Kell’s eyes sparkled, almost feverishly. “I know, too, why you knew to believe that foolish young priest and Apollonia Nor when they told you of the ship’s hum,” Kell said. “Because you heard its song yourself.”
Brooks was pale, a bead of sweat running down his brow. He said nothing, meeting Kell’s eyes until he could not anymore. They lost focus, staring off into the distance where he still saw the impression of an eye, fixed upon him.
Kell rose. “It is sometimes a painful thing to learn a truth, Captain.”
He said nothing else as he left.
Brooks received a call from Jaya, requesting permission to enter and speak to him. Brooks declined the call.
Episode 10 – Star Hunters, part 36
New to Other-Terrestrial? Check here! Or if you need to, jump to the beginning of the episode here!
“Captain, we are recording that all our people are off the pirate vessel,” Commander Eboh said. “Their shuttles are heading back.”
“Good,” Brooks said, the great pain in his chest easing somewhat at the news.
It had been twenty minutes since they’d lost contact with Team One and the wait had been terrible. “Once they are safely out of range-“
“I’m sorry sir,” Eboh interrupted. “Ambassador Kell is . . . he’s on the line, Captain, and saying he must speak with you.”
Brooks froze, staring at the communications officer. “Ambassador Kell is on the shuttle?
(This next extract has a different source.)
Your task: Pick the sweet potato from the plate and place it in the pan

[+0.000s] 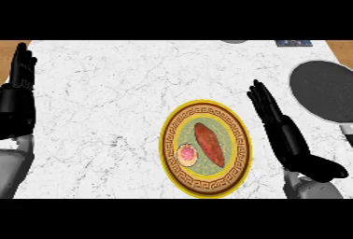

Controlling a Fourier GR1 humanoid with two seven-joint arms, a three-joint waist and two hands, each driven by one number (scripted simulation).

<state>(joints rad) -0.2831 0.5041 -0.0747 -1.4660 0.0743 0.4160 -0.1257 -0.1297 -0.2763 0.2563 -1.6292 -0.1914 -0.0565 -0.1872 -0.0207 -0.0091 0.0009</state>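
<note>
A reddish-brown sweet potato [209, 144] lies lengthwise on a round plate [173, 173] with a yellow rim and a brown patterned band, near the counter's front middle. A small pink round item [187, 154] sits on the plate just left of it. The dark grey pan [322, 91] lies at the right edge, its handle pointing toward the front. My right hand [284, 132] stands open just right of the plate, fingers straight and pointing away, holding nothing. My left hand [19, 88] rests open at the far left edge, fingers up.
The white marble counter [103, 107] spreads between the hands. A grey round object [234, 41] and a dark blue item [293, 43] peek in at the back edge. Wooden surface [338, 46] shows beyond the back corners.
</note>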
Or is he somewhere on the Craton we haven’t looked?”
“He’s . . . on the shuttle, Captain.”
Brooks went quiet again for a long moment. Then; “Put him on.”
Kell’s voice came into his ear.
“Captain, destroy this vessel as soon as we are clear,” Kell’s voice came through, deep and commanding.
“Kell how the fuck are you on that ship?” Brooks demanded.
“That is not important. Just destroy this ship. It is poison.”
Brooks took a long pause. “When you return, we will have a long talk, Ambassador.”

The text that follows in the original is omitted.